İkincisi de, Batı’da ortaya çıkan kapitalizm ve onun emperyalizmi ve sömürgecilik [elbette Osmanlı İmparatorluğu hiç bir zaman sömürge statüsüne indirgenemedi, aksi halde ortada imparatorluk diye bir şey kalmazdı ama bu onun kapitalist sömürüye maruz olmadığı anlamına gelmez, velhasıl tipik bir yarı-sömürge statüsü söz konusuydu...] Bütün çevre ülkelerde olduğu gibi, kapitalist üretim ilişkilerine ‘özel bir nitelik‘ kazandırdı. Osmanlı imparatorluğunda kapitalist üretim tarzındakinden farklı olarak, devlet yönetici sınıftır. Orada egemen sınıftan ayrı bir bürokrasi yoktur. Bürokrasinin varlık nedeni devletin de varlık nedenidir. İşte devletin kutsallığı oradan gelir. Netice itibariyle Osmanlı İmparatorluğunda ortaya çıkan muhalefet, bir iç muhalefetti.

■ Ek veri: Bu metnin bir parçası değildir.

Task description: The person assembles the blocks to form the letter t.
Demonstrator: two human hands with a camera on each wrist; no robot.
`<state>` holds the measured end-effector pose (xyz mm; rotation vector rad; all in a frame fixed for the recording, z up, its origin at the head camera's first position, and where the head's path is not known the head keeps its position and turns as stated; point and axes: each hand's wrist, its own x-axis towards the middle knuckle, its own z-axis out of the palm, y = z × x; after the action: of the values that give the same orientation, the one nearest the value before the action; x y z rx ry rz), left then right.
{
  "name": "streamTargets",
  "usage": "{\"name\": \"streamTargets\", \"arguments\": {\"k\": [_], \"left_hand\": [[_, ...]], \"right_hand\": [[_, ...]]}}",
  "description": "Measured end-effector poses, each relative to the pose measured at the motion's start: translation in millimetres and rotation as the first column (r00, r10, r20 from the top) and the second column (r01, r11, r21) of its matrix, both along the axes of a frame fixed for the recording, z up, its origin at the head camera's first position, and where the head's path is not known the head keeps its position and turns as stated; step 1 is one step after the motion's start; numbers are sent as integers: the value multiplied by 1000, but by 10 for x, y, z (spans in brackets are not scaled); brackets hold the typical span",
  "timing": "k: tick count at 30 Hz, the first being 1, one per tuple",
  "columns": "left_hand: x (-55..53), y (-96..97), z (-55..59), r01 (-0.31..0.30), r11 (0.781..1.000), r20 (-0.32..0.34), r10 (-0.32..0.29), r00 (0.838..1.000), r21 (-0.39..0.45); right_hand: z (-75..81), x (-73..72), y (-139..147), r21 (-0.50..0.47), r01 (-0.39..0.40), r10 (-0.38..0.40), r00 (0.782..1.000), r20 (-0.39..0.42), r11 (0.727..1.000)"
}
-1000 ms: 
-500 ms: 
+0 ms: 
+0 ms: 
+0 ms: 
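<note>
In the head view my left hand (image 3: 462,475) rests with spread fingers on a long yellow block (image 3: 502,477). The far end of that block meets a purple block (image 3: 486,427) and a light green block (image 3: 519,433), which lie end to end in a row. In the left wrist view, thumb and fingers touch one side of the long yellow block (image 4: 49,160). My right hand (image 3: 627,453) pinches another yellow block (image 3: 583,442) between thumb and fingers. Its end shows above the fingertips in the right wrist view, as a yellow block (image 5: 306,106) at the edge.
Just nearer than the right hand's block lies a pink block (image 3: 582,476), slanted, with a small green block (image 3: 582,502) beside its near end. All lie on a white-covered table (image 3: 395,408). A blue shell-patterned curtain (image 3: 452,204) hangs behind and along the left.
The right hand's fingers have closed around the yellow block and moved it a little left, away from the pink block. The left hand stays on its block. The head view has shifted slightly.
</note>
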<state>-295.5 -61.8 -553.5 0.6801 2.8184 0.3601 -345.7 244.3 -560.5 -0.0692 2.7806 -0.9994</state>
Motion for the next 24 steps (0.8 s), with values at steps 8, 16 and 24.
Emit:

Bu bakımdan Padişahın da, ona muhalefet edenlerin de [Genç Osmanlılar, daha sonra İttihatçılar, vb.] yegâne kaygısı ve amacı devleti kurtarmak, yaşatmaktı. Muhalefet de bizzat kendi varlık nedeni olan devleti kurtarmaktan başka bir perspektife sahip değildi. Dolayısıyla yapılan yenilikler gerçek anlamda yeninin hizmetinde değil, eski yapıya birer yama niteliği taşıyan şeylerdi... 1876 da Mithat Paşa’nın girişimiyle ilan edilen Birinci Meşrutiyet olsun, 1908’deki İkinci Meşrutiyet olsun, devleti dönüştürme amacı taşıyan politik müdahaleler değildi. 1908’de Jön Türklerin [İttihatçılar] yaptığı da bir darbeydi. Anayasal monarşiyi dayatıp, padişahın yetkilerini sınırlasalar da, devlet anlayışı ve zihniyetinde kayda değer bir değişiklik söz konusu değildi. Zaten 1913’den itibaren anayasal monarşinin de içi boşalacaktı. Ondan sonrası tam bir diktatörlüktü. 1923’de Cumhuriyetin ilanı da bir darbenin sonucudur. Ondan sonrası 1908-1913 döneminin de gerisinde koyu bir tek parti diktatörlüğü, benim ‘Orijinal Bonapartizm’ dediğim tuhaf bir otokrasiydi. Cumhuriyet rejiminin ‘cumhurla’, halkla ilişkisinin yönü cumhuriyetten [rejimden] halka [cumhura] doğruydu. Aynı imparatorluk döneminde olduğu gibi... Oysa, ilişkinin yönünün cumhurdan, [halktan] devlete doğru olması gerekirdi... Gerçi müthiş bir modernist, modernleşmeci söylem geçerliydi ama söz konusu söylem tam bir retorikti ve başta yönetici bürokratik elitin adamları olmak üzere, kitleleri aldatmayı amaçlayan bir ideolojik manipülasyondu. Bırakın cumhurun iradesinin tecelli etmesini, süreci belirler duruma gelmesini, cumhur [halk] devlet tarafından bir tür rehin alınmıştı.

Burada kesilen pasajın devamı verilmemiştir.